Mycroft stands. Of course, he will leave now. Just like a true Holmes - himself included - leaving is preferable to actually communicating. Sherlock stares at the mantle, the desk, anything rather than his brother’s insufferable face, so he is surprised to feel Mycroft sit next to him on the sofa.

“You would disappear. For months at a time. Even when I knew where you were, you weren’t safe. She was my only point of contact for you; the last person to see you when you...”

He looks over. Old. Mycroft looks older than he is. Sherlock bites back the ugly retort fighting for release. Stupid, to not do that, but something about Mycroft looking old and admitting he had been a bit (most likely terribly) worried. When did they get so sentimental about each other?

“Pavel is truly safe?” Sherlock asks instead.

“As far as I know.”

“What will happen if he is killed?”

“I have consulted every Death expert at my disposal. There is no consensus on the matter, though most believe, at the very least, that the suppressed suit might become... perceivable.”

Something in Sherlock’s chest constricts. Then releases. It could be done with. He isn’t quite certain how this makes him feel. Then again, feeling hasn't ever been something he worries over.
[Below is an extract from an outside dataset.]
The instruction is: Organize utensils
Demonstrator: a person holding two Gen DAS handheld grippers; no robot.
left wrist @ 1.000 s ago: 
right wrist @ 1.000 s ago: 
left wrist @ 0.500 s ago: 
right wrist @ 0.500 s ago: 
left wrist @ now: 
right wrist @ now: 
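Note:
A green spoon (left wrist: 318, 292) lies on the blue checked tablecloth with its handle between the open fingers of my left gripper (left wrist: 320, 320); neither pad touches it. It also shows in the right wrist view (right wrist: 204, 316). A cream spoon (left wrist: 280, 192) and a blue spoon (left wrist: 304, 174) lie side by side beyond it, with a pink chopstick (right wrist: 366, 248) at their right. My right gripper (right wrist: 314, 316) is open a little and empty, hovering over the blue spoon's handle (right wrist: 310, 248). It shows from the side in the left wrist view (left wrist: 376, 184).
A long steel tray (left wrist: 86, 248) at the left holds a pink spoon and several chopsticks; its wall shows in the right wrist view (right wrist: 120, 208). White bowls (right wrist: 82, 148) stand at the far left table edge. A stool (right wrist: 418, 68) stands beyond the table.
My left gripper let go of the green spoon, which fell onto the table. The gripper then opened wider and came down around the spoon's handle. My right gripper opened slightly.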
Emotions are abstract nouns used to qualify behavior. Caring is not a advantage. Love is a vicious motivator. Abstractions to be pitied and scoffed, not examined or, god forbid, experienced. How much of that is due to the work Pavel did - for an exorbitant fee - when he was six, or is a side-effect of growing up Holmes, will never be known. He could speculate. Certainly John would have an opinion or two on the matter, but there would be no consensus.

Too much uncertainty.

“What do you know?”

Mycroft stands. Pulls a thumb drive out of his waistcoat pocket and places it on the table. “There isn’t much there. Database of last known addresses, assumed skill level, though I wouldn’t waste my time with those with lesser abilities. Your murderer is after someone specific.”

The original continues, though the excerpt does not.